Kang Wendi, Cao Xiaomeng, Luo Jianwei
Department of Diagnostic Radiology, Hunan Cancer Hospital and the Affiliated Cancer Hospital of Xiangya School of Medicine, Central South University, Changsha, China.
Department of Interventional Therapy, National Cancer Center/National Clinical Research Center for Cancer/Cancer Hospital, Chinese Academy of Medical Sciences and Peking Union Medical College, Beijing, China.
Quant Imaging Med Surg. 2023 Oct 1;13(10):6668-6682. doi: 10.21037/qims-23-226. Epub 2023 Sep 4.
Early recurrence (ER) of hepatocellular carcinoma (HCC) is defined as recurrence that occurs within two years after resection. Our study aimed to determine the optimal peritumoral regions of interest (ROI) range by comparing the effect of multiple peritumoral radiomics ROIs on predicting ER of HCC, and to develop and validate a combined clinical-radiomics prediction model.
A total of 160 HCC patients were randomly divided into a training cohort (n=112) and a validation cohort (n=48). The intratumoral original ROI was outlined based on enhanced computed tomography images and then used as the base to sequentially extend outward 1-5 mm to form peritumoral ROI. We developed a logistic regression model to predict ER of HCC. The efficacy of different ROI prediction models was compared to determine the optimal ROI. The combined model divided the patients into a high-risk group and low-risk group.
Ninety-seven (60.6%) of the patients were ER; the remaining 63 (39.4%) were not ER. The area under the curve values and 95% confidence intervals for ROI 3 were 0.867 (0.802-0.933) and 0.807 (0.682-0.931) in the training and validation cohorts, respectively, and ROI 3 was identified as the optimal ROI. Multivariate logistic regression analysis determined microvascular invasion (MVI) (P=0.037) and alpha-fetoprotein (AFP) (P=0.013) to be independent risk factors for ER. The combined clinical-radiomic model containing the radiomics score, MVI, and AFP had the optimal predictive efficacy, with area under the curve values and 95% confidence intervals of 0.903 (0.848-0.957) and 0.830 (0.709-0.952) in the training and validation cohort, respectively. Subgroup analysis showed significantly ER predicted in the high-risk group than the low-risk group (P<0.001).

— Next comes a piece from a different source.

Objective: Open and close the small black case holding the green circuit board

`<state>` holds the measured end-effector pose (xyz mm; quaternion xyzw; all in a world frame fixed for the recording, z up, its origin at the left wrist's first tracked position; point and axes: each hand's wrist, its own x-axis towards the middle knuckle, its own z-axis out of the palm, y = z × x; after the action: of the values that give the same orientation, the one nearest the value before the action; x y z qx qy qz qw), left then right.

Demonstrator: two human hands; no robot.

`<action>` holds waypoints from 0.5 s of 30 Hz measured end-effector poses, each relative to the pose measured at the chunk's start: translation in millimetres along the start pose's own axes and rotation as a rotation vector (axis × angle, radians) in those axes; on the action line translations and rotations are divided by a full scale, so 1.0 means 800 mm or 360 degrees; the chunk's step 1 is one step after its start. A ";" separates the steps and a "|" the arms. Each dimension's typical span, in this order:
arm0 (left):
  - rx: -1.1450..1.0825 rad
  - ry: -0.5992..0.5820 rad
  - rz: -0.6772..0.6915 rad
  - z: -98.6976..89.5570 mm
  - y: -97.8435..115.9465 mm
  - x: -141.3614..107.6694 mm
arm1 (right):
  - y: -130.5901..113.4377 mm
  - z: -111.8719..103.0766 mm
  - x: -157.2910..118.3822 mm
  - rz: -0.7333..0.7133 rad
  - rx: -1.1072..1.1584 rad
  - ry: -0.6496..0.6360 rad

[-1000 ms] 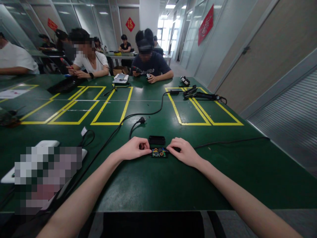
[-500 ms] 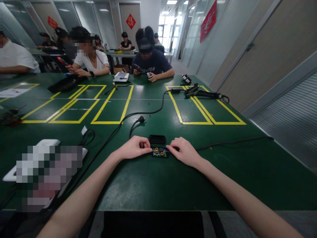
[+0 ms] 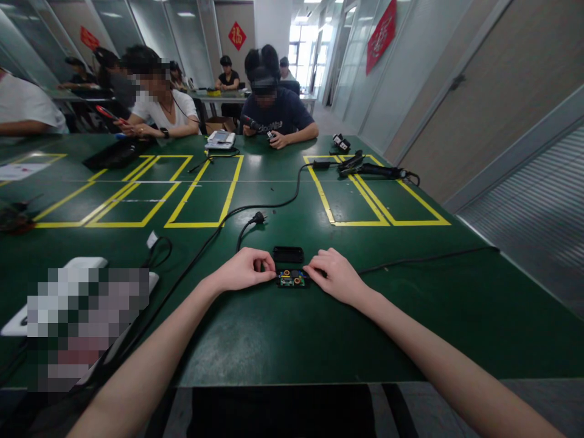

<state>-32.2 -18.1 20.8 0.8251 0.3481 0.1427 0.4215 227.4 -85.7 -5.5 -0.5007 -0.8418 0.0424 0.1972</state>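
On the near part of the glossy green counter (image 3: 283,347), a small open black rectangular casing with a green circuit board and two copper-coloured rings (image 3: 292,279) lies between the left hand (image 3: 246,267) and the right hand (image 3: 335,275). Both are curled, thumbs and fingers drawn in at its opposite ends; whether either grips the casing or its wires, I cannot tell. Just behind sits a hollow black rectangular shell (image 3: 288,254), then a rounded black plug (image 3: 259,218), yellow tape outlines (image 3: 196,225) and, across the counter, a seated person in a dark blue T-shirt (image 3: 283,109)
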 end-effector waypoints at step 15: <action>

Peritumoral radiomics 3 mm range was determined as the optimal ROI in this study. The clinical-radiomics combined models can effectively stratify high- and low-risk patients for timely clinical treatment and decision making.
肝细胞癌(HCC)的早期复发(ER)定义为切除术后两年内发生的复发。我们的研究旨在通过比较多个瘤周放射组学感兴趣区域(ROI)对预测HCC早期复发的效果,确定最佳瘤周ROI范围,并开发和验证一个临床-放射组学联合预测模型。
共160例HCC患者被随机分为训练队列(n = 112)和验证队列(n = 48)。基于增强CT图像勾勒出瘤内原始ROI,然后以此为基础依次向外扩展1 - 5毫米以形成瘤周ROI。我们开发了一个逻辑回归模型来预测HCC的早期复发。比较不同ROI预测模型的疗效以确定最佳ROI。联合模型将患者分为高风险组和低风险组。
97例(60.6%)患者出现早期复发;其余63例(39.4%)未出现早期复发。训练队列和验证队列中,ROI 3的曲线下面积值及95%置信区间分别为0.867(0.802 - 0.933)和0.807(0.682 - 0.931),ROI 3被确定为最佳ROI。多因素逻辑回归分析确定微血管侵犯(MVI)(P = 0.037)和甲胎蛋白(AFP)(P = 0.013)是早期复发的独立危险因素。包含放射组学评分、MVI和AFP的临床-放射组学联合模型具有最佳预测效能,训练队列和验证队列中曲线下面积值及95%置信区间分别为0.903(0.848 - 0.957)和0.830(0.709 - 0.952)。亚组分析显示,高风险组的早期复发预测率显著高于低风险组(P < 0.001)。
本研究确定瘤周放射组学3毫米范围为最佳ROI。临床-放射组学联合模型可有效对高风险和低风险患者进行分层,以便及时进行临床治疗和决策。